Indeed, in the science game, it often seems that story time is the goal, and the point of all the experimentation is just to amass a chit that will allow you to publish a story that you can then disseminate to the world under the imprimatur of the scientific establishment.


I got to thinking about this after Javier Benitez pointed me to this article by Nate Kornell (no relation to the famous researchers on ESP and eating behavior) subtitled, “Education studies always seem to have a happy ending. Why doesn’t education?”

Kornell writes:

Data don’t speak for themselves. I’ve been to a few painful lab meetings where a new grad student tried letting data speak for themselves. It is ugly. Even interesting data, without interpretation, are boring to the point of being pointless.

So scientists tell stories. Ask any scientist. If you don’t tell a story you don’t publish. There is nothing wrong with stories, of course, as long as they’re non-fiction.

Sometimes, though, the storytelling gets too creative. . . .

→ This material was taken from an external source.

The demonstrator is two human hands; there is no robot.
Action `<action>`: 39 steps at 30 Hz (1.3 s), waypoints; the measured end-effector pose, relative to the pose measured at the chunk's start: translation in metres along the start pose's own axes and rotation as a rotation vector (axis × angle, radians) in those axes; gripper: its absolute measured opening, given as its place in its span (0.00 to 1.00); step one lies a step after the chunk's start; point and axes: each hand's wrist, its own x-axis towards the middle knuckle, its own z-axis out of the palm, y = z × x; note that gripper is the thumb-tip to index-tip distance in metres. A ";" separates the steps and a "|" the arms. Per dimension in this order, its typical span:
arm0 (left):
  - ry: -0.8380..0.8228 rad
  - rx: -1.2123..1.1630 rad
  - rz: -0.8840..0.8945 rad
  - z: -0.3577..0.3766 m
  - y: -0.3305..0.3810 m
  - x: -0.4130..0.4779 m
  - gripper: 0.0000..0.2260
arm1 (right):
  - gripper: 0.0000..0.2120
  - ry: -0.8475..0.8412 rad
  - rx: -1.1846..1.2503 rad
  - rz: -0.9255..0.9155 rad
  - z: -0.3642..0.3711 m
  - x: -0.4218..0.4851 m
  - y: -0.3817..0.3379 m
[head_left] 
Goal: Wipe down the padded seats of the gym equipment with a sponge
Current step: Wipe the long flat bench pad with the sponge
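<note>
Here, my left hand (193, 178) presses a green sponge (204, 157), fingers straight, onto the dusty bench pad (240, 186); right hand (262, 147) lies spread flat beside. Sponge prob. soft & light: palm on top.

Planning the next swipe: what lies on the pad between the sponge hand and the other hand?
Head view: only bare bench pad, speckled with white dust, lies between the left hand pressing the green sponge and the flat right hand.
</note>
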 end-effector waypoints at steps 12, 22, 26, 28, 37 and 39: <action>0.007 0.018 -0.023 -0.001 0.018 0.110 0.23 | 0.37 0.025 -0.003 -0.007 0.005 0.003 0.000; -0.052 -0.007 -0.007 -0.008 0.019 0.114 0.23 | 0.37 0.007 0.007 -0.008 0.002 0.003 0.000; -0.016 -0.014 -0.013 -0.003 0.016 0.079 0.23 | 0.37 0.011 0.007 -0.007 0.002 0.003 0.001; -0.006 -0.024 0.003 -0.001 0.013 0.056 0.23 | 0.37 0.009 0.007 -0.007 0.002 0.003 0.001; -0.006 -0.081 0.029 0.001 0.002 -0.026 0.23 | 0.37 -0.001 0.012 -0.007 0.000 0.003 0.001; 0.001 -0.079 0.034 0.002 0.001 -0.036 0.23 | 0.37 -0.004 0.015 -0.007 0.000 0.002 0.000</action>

Recently it hit me: These stories always seem to have happy endings, at least in education. You know those Hollywood movies about the white teacher who comes into a poor school, and at first she clashes with her minority students, but in the end, they lift each other up educationally and morally? Correlational research in education is the same way: The news is good, the problem can be solved, the moral is uplifting, and optimism flows like water. It’s always sunny in correlationville.

What’s wrong with a little bit of optimism?

Kornell explains:

Optimism is great. But science is a search for truth. The truth is not always pretty. When it isn’t—when the pessimists are right—too much optimism can be harmful.

I [Kornell] got to thinking of this because of a new study in the journal Psychological Science.

Chen, L., Bae, S. R., Battista, C., Qin, S., Chen, T., Evans, T. M., & Menon, V. (2018). Positive Attitude Toward Math Supports Early Academic Success: Behavioral Evidence and Neurocognitive Mechanisms. Psychological Science.

Here’s the synopsis you’ll find in the press release: If a kid is not doing well in math, it might be because of his attitude. Make him feel more positive about math and he’ll start doing better.

Let’s look closer. . . . This is a correlational study. As the authors say in their penultimate paragraph: “We could not determine the direction of causal influences between positive attitude and math achievement” . . .

Yet they also say, in the very next paragraph: “In conclusion, our study demonstrates, for the first time, that PAM in children has a unique and significant effect on math achievement independent of general cognitive abilities and that this relation is mediated by the MTL memory system.” In fact, the title of the article is “Positive Attitude Toward Math Supports Early Academic Success: Behavioral Evidence and Neurocognitive Mechanisms.” [emphases added]

The words “effect” and “supports” are causal language. . . .

Kornell continues:

These optimistic conclusions should not be taken at face value because there are other, equally valid, ways to look at the data. . . .

First, it’s a truism that people often like things they’re good at. Therefore, we should expect being good at math to cause kids to like math. That alone is enough to explain the attitude-performance correlation. (If that wasn’t enough, did you notice that part of the PAM attitude measure asked kids whether they’re good at math? How could PAM scores not be correlated with math performance?)

In other words, attitude might not actually have any effect on performance. If this is true, then changing a kid’s attitude toward math will not make them better at it. That’s more pessimistic, but it gets worse. . . .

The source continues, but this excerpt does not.